WORK REQUIRED. Retype the listing exactly; omit pictures.

RAW DATA.
****
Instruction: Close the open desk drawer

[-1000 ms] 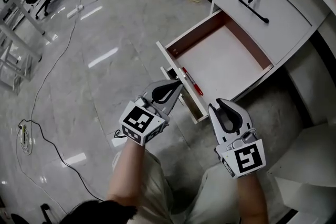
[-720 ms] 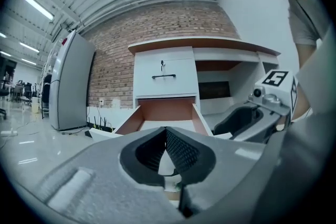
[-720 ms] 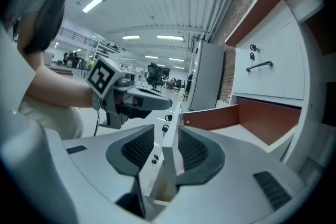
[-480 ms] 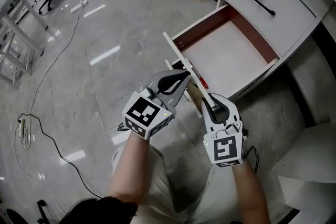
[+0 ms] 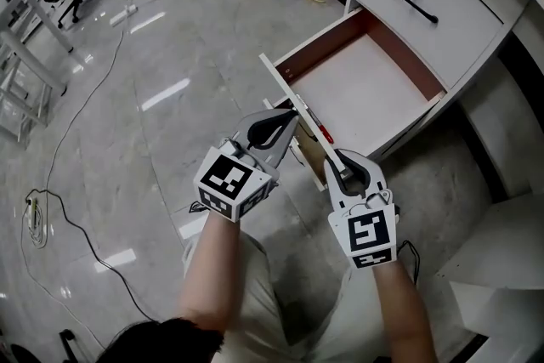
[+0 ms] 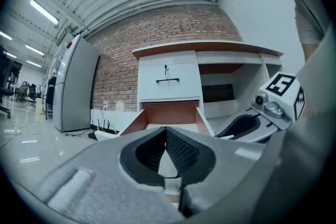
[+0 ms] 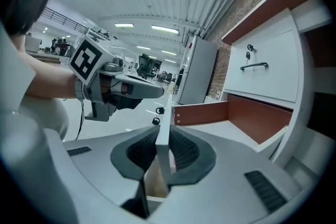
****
PROBLEM SOLUTION.
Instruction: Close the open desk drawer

[-1000 ms] 
[-720 ms] 
[-720 ms] 
[-480 ms] 
[+0 ms] 
[+0 ms] 
[+0 ms] 

There is nothing further to the answer.